Still, I needed to do something ... and then this came to me.  I wanted something simple but meaningful.  I did a bit of research to make sure I got everything right, and spent hours on the computer adjusting the font and size.  Finally, I was ready to print it out ... and get it printed on me.  I went directly from the shiva house to the tattoo parlor.  From top to bottom, it's Gram's, Mom's and my Hebrew names.  Again, location was important: everything I do goes from my heart to my hands by way of Gram and Mom.  


It's kind of funny: I first thought of writing a piece about my tattoos months ago, and I finally sat down to write this piece a week ago.  I got this far, and thought ... what's the point?  Yes, there's a story behind every tattoo, but why tell those stories now?  So I saved it where I was at but didn't post, hoping that a conclusion would come to me.

The next day, I was in a store and a woman approached me when she saw  the tattoo on my arm (her primary question was "did it hurt?").  She had been diagnosed with cancer, gone through treatment, and was now cancer free.  She wanted to get a tattoo to symbolize her journey, her strength, and her survival.  We started talking about my job, what we could do for her, and how many others we knew who had been affected.  I gave her my card, and I now look forward to seeing her again.

Over the following week, conversation with a new coworker led to tattoos as well.  Though hers were covered by clothing, we talked about what they were and when she'd gotten them.  Not surprisingly, that led to the stories behind them, which led to stories about life, about family, about who each of us really is and what matters most to us.

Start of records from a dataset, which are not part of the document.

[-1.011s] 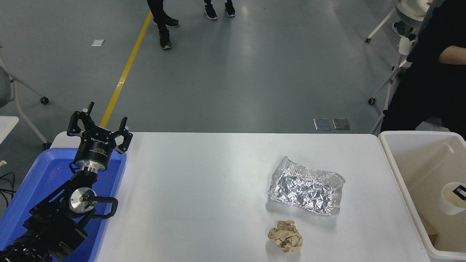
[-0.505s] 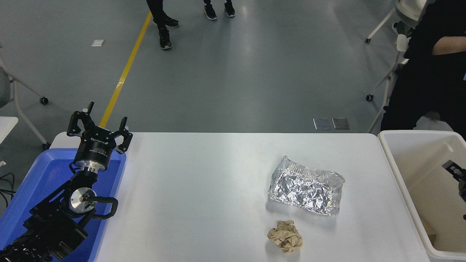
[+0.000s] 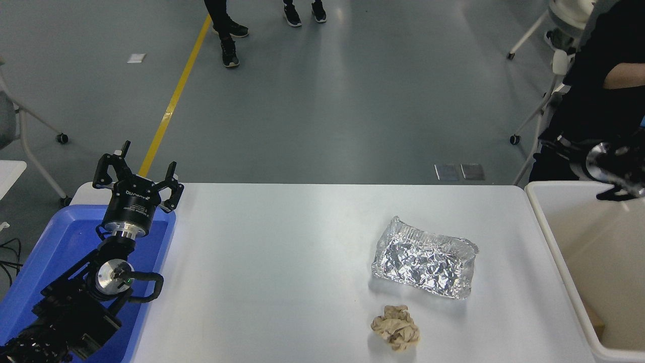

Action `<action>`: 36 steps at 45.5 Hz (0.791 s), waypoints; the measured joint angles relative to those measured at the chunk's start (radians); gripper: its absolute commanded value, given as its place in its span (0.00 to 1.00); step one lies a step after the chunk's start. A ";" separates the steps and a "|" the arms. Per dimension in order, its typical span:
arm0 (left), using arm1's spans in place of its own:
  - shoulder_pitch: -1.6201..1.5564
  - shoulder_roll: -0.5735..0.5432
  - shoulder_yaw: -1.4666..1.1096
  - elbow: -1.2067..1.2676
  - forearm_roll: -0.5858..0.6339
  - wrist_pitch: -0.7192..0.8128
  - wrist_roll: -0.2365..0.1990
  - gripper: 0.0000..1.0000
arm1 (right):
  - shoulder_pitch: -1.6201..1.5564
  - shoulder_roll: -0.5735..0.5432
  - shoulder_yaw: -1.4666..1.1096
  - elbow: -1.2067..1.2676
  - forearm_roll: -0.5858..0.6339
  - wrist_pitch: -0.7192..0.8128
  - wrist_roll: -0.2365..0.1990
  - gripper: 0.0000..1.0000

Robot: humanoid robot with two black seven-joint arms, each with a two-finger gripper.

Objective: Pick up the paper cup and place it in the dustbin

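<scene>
**Right arm blurring above the cream dustbin as foil and paper lie on the bench**

The robot's right arm [image 3: 612,166] is showing as a blurred black-and-silver shape at the right edge, above the far rim of the large rectangular cream-white plastic dustbin [image 3: 549,237]. Its gripper is too smeared to tell whether it is open or closed. The small white paper cup is not showing anywhere on the bench or in the visible part of the dustbin, so its place cannot be told.

On the white bench [image 3: 282,272], a crinkled silver foil tray [image 3: 424,257] is lying toward the right, with a crumpled brown paper ball [image 3: 396,327] just nearer the camera. Both are sitting well apart from the dustbin's wall.

At the lower left, the left gripper [image 3: 137,176] is resting parked with its black fingers spread open and holding nothing, poised over the far edge of a blue plastic bin [image 3: 55,252].

A person in dark clothing [image 3: 599,101] is standing behind the dustbin at the top right, while other people's feet [image 3: 229,50] are standing on the grey floor beyond.
</scene>
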 measured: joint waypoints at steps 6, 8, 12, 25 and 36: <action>0.000 0.000 0.000 0.000 0.000 0.000 0.000 0.98 | 0.180 -0.002 -0.071 0.128 -0.004 0.128 0.000 1.00; 0.000 0.000 0.000 0.000 0.000 0.000 0.000 0.98 | 0.244 -0.003 -0.090 0.172 -0.005 0.175 0.000 1.00; 0.000 0.000 0.000 0.000 0.000 0.000 0.000 0.98 | 0.352 -0.002 -0.116 0.249 -0.006 0.265 0.000 1.00; 0.000 0.000 0.000 0.000 0.000 0.000 0.000 0.98 | 0.622 0.006 -0.150 0.468 -0.015 0.480 0.000 1.00; 0.001 0.000 0.000 0.001 0.000 0.000 0.000 0.98 | 0.781 0.009 -0.158 0.689 -0.019 0.533 -0.002 1.00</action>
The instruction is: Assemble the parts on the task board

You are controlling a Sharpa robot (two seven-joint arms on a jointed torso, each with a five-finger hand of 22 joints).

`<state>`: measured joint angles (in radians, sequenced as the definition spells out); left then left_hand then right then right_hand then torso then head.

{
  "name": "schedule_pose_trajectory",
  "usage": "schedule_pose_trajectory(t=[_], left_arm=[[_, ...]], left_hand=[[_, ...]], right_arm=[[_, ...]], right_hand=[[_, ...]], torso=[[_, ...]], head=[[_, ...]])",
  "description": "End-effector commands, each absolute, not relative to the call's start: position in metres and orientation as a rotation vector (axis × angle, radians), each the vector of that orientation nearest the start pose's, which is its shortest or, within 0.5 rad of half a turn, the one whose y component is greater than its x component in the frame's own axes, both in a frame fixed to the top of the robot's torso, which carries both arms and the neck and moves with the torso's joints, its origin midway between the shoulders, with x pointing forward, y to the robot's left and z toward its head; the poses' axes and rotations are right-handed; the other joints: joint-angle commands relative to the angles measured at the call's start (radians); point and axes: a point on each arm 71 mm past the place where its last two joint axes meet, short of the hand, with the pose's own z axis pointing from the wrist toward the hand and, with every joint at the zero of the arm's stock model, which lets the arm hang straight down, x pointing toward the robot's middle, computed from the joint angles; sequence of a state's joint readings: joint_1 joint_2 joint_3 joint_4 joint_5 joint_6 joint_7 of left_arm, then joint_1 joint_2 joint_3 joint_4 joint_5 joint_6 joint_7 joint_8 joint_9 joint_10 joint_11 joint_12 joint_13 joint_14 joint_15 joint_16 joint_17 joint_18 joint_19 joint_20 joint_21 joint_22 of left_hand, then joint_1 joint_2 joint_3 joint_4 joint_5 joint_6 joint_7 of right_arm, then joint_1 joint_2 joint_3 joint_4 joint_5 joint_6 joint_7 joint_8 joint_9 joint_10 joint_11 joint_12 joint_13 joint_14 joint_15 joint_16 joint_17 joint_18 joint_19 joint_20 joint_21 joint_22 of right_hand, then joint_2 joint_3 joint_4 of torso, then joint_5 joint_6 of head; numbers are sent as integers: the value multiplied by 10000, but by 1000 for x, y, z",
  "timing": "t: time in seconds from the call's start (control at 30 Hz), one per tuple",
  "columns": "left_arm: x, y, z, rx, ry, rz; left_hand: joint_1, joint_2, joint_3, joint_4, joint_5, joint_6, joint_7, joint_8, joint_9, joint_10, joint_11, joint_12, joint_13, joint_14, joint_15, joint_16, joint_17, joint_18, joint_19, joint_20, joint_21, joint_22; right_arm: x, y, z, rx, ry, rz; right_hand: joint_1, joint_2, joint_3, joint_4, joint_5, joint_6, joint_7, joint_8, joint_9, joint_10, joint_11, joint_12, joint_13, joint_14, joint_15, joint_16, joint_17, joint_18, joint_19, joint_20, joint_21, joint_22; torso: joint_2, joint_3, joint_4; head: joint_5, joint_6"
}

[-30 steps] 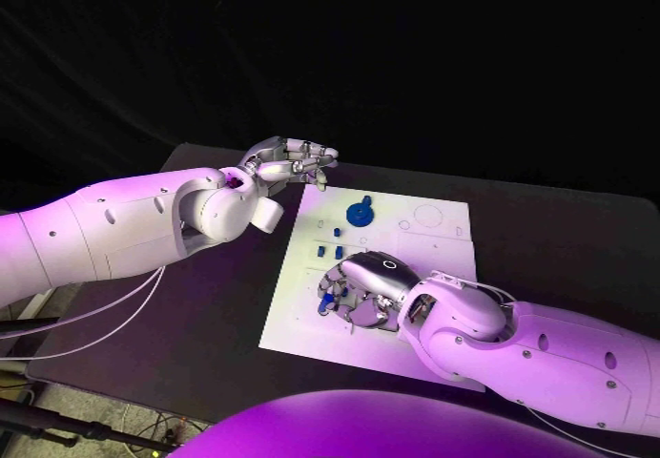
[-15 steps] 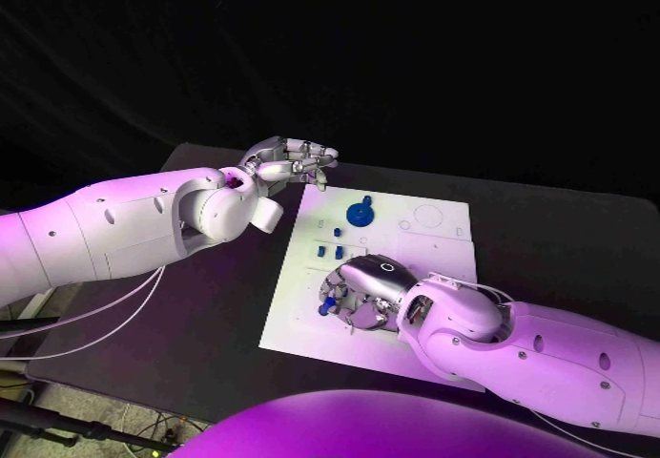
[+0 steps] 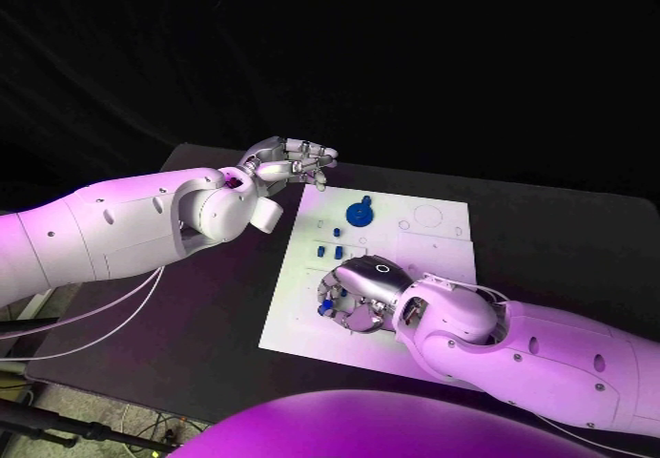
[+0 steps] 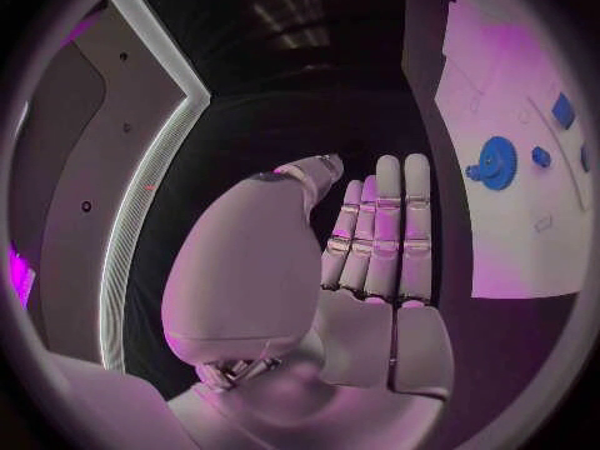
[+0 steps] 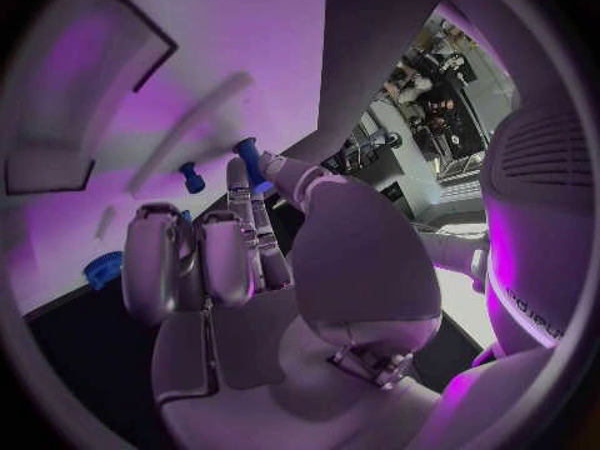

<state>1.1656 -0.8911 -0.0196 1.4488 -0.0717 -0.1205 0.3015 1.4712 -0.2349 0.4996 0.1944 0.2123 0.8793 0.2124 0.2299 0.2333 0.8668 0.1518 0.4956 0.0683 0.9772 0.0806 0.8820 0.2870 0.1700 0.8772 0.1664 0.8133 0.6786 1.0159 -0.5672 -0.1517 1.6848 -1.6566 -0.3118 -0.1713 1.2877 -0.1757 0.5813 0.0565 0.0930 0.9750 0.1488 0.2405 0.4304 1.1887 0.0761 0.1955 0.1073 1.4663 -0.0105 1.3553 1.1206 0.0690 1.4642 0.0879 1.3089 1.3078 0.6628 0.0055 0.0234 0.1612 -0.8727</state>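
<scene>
Head view: right hand [image 3: 360, 291] on the task board [image 3: 429, 250] near edge, pinching a blue peg [image 5: 251, 163] | left hand [image 3: 286, 160] beyond board's far-left corner, fingers apart, holding nothing | blue gear [image 3: 360, 212] on board's far part

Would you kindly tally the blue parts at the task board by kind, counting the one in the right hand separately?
Blue gear: 1
Small blue pegs standing in the task board: 3
Blue peg pinched by the right hand: 1
Total: 5
</scene>
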Motion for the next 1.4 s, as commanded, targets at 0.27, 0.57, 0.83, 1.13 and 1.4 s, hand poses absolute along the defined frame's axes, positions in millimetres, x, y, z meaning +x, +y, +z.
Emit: schedule_pose_trajectory(t=[0.27, 0.57, 0.83, 1.13, 1.4], left_arm=[[493, 243, -195, -10899, 15726, -15650], [493, 244, -195, -10914, 15735, -15624], [492, 245, -195, -10920, 15739, -15616], [492, 247, -196, -10926, 15717, -15589], [491, 248, -198, -10936, 15760, -15555]], left_hand=[[-100, 4, -30, -56, -9, -99, 5, -38, 15, -81, 8, -58, 9, -61, 1, -31, 5, 127, -17, 76, -63, -13], [-100, 4, -30, -56, -9, -99, 5, -38, 15, -81, 8, -58, 9, -61, 1, -31, 5, 127, -17, 76, -63, -13], [-100, 4, -30, -56, -9, -99, 5, -38, 15, -81, 8, -58, 9, -61, 1, -31, 5, 127, -17, 76, -63, -13], [-127, 7, -25, -81, -11, -108, 9, -41, 18, -89, 11, -55, 10, -62, 5, -41, 7, 127, -18, 79, -70, -14], [-211, -21, -61, -73, -21, -122, 13, -47, 19, -95, 16, -48, 13, -54, 14, -42, 14, 124, -21, 89, -85, -22]], right_arm=[[354, -25, -267, -4950, 17453, 9836], [353, -35, -259, -4094, 16717, 10030], [357, -71, -234, -1778, 15763, 11046], [384, -173, -229, 2506, 18727, 9109], [363, -226, -237, 2993, 19495, 7355]], right_hand=[[-255, -261, -234, 150, 101, -842, -64, -662, -321, 1, -94, -78, 115, 223, 2, 87, 50, -124, -2, 73, -78, 1728], [-401, -503, -544, 334, -158, -1788, -278, -1268, -636, 79, -201, -80, 268, 216, -90, 83, 29, -137, 31, -14, -42, 1766], [-118, -310, -663, 374, 40, -614, -85, -686, -502, 710, -181, 440, 699, 265, -100, 173, 172, -213, 188, -73, 282, 1903], [-680, -88, -1693, 971, 553, -266, -344, 547, 368, 418, -482, 5784, 5866, 452, -309, 666, 910, -392, 547, -220, 1193, 2233], [-912, -257, -1991, 1329, 547, -419, -316, 657, 474, 785, -421, 7946, 8352, 533, -271, 963, 1455, -469, 684, -199, 1589, 2338]], torso=[[0, -9, 3], [-1, 3, 8], [-29, -20, 4], [-145, -105, -109], [-275, -112, -286]], head=[[-27, 1], [-60, 1], [-326, 1], [-799, 86], [-989, 86]])
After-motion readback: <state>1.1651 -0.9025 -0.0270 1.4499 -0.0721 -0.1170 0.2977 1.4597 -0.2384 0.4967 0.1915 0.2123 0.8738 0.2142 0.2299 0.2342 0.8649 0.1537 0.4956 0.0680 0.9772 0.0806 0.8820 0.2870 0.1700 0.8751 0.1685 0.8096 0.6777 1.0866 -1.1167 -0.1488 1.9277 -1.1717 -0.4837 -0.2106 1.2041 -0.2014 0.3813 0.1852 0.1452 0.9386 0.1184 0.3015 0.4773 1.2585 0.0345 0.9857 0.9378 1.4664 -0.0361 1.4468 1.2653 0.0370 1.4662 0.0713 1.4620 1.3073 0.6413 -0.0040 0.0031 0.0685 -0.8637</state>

Yesterday, my cousin sent me a picture of his latest.  We'd talked about getting lilies after Gram passed, and I knew he had gotten the outline for his done recently.  Not only was it now in full color, but he added an iris for my mom (his aunt), and said he wanted to add a butterfly sitting on one of the lily petals.  I literally felt the warmth in my heart as I read that text message.

With all of those conversations happening in just the past week since I started writing this piece, I realize that I was wrong earlier.  I said I don't think you can see much if you're only looking at "tattoos" in general, but I realize that's not true.  Though the specifics may be different every time, there is one thing that I see whenever I see tattoos: a connection.